Availability Bias Strikes Again
That friggin’ availability bias… Is there anything it doesn’t screw up? Here’s Jonah Lehrer on why we do (or, rather, don’t) buy health insurance:
I’m going to focus on just one of the myriad biases that warp our health insurance decisions: the availability heuristic. This is the obvious idea (at least it seems obvious in retrospect) that events which are more easily brought to mind also seem more likely. …
What does this have to do with health insurance? I’d argue that the sheer banality of most illnesses means that healthy people underestimate the likelihood of getting sick, just like subjects underestimating the frequency of consonants in the third position. We don’t think about bunions or torn ligaments or strep throat unless, god forbid, the affliction happens to us. Unlike a plane accident or a shark attack, there is nothing newsworthy about ordinary suffering – kidney stones don’t make the front page or the 11 o’clock news. (I’ve got several friends who purchased extended warranties for their computers but don’t have health insurance. I’d argue that this irrational contradiction occurs for two reasons: 1) they are overvaluing their computer at the time of purchase, thanks to the endowment effect and 2) it’s easier for them to imagine a broken computer than it is to imagine a broken body part.) Furthermore, there is something inherently unfathomable about pain unless the pain is ours; sickness is the same way. The end result is that when we’re healthy we routinely underestimate the likelihood of not being healthy, of needing an expensive medical treatment that we can’t afford. The bleak reality of life, however, is that illness isn’t an outlier – everybody gets sick.
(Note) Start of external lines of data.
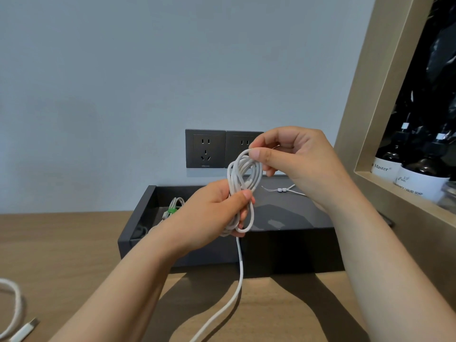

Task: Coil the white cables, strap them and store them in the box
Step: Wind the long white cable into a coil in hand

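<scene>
Far left, at the near edge of the pale wooden surface (74,243): a loose white cable with a flat plug (20,304) is lying uncoiled, partly out of view. Judged to be waiting its turn.

A dark grey rectangular box (138,218) is sitting against the wall, open side up. In its left end a coiled white cable bound with a green strap (172,209) is resting, which reads as one unit already stored.

The left hand (212,213) is holding the bundle of white cable loops (234,178) at its middle, in the air in front of the box. Its grip is clamped on the bundle, thumb across the front and fingers curled behind, presumably to stop the turns springing apart. A loose tail (240,280) is hanging from the foot of the bundle and trailing off the bottom edge, so coiling is not yet complete.

Two dark wall sockets (206,149) are showing behind the hands.

The right hand (296,156) is pinching the top of the loops between thumb and forefinger, grip closed on the cable. It is probably seating the newest turn.

A thin white strap with two small beads (281,190) is lying on the box's flat dark top, near the right hand, likely set ready for binding.

Far right: a gold-framed niche (365,119) is holding dark bottles with white labels (419,178).
</scene>
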### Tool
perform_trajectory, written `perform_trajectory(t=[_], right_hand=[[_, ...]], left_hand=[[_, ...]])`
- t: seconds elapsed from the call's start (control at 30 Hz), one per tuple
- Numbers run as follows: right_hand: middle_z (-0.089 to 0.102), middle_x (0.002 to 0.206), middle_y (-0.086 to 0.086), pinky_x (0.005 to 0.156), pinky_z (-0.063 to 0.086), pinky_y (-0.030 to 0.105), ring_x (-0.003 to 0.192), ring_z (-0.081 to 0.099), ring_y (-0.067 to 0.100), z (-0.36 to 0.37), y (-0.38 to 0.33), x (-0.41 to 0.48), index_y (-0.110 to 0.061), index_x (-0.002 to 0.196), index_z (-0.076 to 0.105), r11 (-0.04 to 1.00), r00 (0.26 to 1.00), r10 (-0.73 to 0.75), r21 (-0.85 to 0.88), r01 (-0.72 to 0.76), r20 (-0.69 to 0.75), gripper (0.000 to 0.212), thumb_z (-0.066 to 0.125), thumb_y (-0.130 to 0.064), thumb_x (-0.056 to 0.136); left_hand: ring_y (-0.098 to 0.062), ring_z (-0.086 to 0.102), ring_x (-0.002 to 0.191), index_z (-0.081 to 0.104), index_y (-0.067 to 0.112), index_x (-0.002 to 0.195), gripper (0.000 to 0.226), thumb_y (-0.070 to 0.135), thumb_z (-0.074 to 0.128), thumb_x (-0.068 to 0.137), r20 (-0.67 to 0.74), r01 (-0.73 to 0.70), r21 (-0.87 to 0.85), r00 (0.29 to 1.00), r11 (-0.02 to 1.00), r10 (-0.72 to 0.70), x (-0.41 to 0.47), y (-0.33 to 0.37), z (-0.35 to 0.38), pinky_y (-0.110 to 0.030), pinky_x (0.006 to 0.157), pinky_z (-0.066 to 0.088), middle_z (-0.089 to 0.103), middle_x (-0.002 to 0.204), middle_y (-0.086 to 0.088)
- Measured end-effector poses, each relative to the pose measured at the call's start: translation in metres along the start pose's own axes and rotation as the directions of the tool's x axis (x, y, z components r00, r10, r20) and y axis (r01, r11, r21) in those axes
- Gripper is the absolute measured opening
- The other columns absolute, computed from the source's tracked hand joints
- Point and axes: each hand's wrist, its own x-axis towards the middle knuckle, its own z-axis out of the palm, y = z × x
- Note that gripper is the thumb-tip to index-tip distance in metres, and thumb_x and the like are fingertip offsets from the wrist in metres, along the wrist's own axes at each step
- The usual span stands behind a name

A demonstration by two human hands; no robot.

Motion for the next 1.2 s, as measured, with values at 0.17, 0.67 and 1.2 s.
perform_trajectory(t=[0.17, 0.67, 1.2], right_hand=[[0.065, 0.062, -0.004, 0.056, 0.049, 0.018, 0.052, 0.055, 0.008, 0.003, 0.000, -0.001, -0.007, 0.081, 0.072, 1.000, 1.000, -0.011, -0.004, 0.011, -0.012, 0.007, 0.071, 0.000, 0.083], [0.069, 0.077, 0.001, 0.064, 0.053, 0.019, 0.062, 0.063, 0.008, 0.004, -0.001, 0.001, -0.010, 0.094, 0.073, 0.999, 0.997, 0.004, 0.049, 0.000, -0.082, 0.011, 0.070, -0.003, 0.086], [0.074, 0.075, -0.009, 0.048, 0.043, 0.016, 0.049, 0.050, 0.007, 0.022, 0.000, -0.011, -0.011, 0.094, 0.074, 0.847, 0.768, 0.505, -0.398, -0.353, 0.394, 0.029, 0.064, -0.038, 0.091]], left_hand=[[-0.007, 0.060, 0.069, 0.060, 0.018, 0.091, 0.025, 0.033, 0.043, 0.100, -0.061, -0.012, 0.161, 0.998, 0.987, 0.022, 0.001, 0.000, -0.003, -0.021, 0.071, 0.053, 0.064, 0.078, -0.001], [-0.019, 0.071, 0.083, 0.064, 0.005, 0.100, 0.028, 0.026, 0.045, 0.100, -0.185, -0.046, -0.205, 0.983, 0.978, 0.008, 0.007, -0.010, -0.010, -0.031, 0.081, 0.056, 0.074, 0.086, -0.004], [-0.013, 0.061, 0.064, 0.056, 0.007, 0.079, 0.027, 0.015, 0.042, 0.102, -0.524, -0.403, -0.643, 0.852, 0.652, 0.009, 0.013, 0.000, -0.026, -0.038, 0.083, 0.059, 0.061, 0.068, -0.002]])
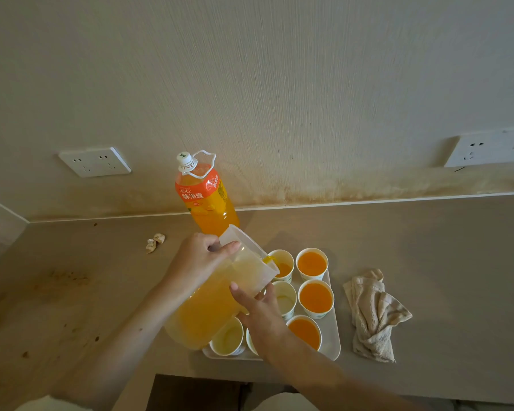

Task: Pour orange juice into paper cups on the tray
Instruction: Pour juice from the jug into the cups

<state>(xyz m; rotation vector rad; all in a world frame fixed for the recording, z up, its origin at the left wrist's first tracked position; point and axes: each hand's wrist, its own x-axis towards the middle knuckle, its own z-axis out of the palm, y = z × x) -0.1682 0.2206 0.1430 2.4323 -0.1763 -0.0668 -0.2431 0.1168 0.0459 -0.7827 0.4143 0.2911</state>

It should be noted, of course, that society requires insurance for drivers precisely because it doesn’t trust us to make the right decision. We all think we’re above average drivers, so of course we won’t get into an accident. But then we do and it’s too late. I’m increasingly coming to believe that health insurance is the same way, and that we need society to save us from our own blinkered views of the future.
Like Lehrer, I find it increasingly hard — with a growing understanding of human nature — to think humans are really capable of making smart decisions about things like this. Simply, everything in our nature works against it. And the people with the least ability to overcome these biases tend to be exactly the people in need of the most care.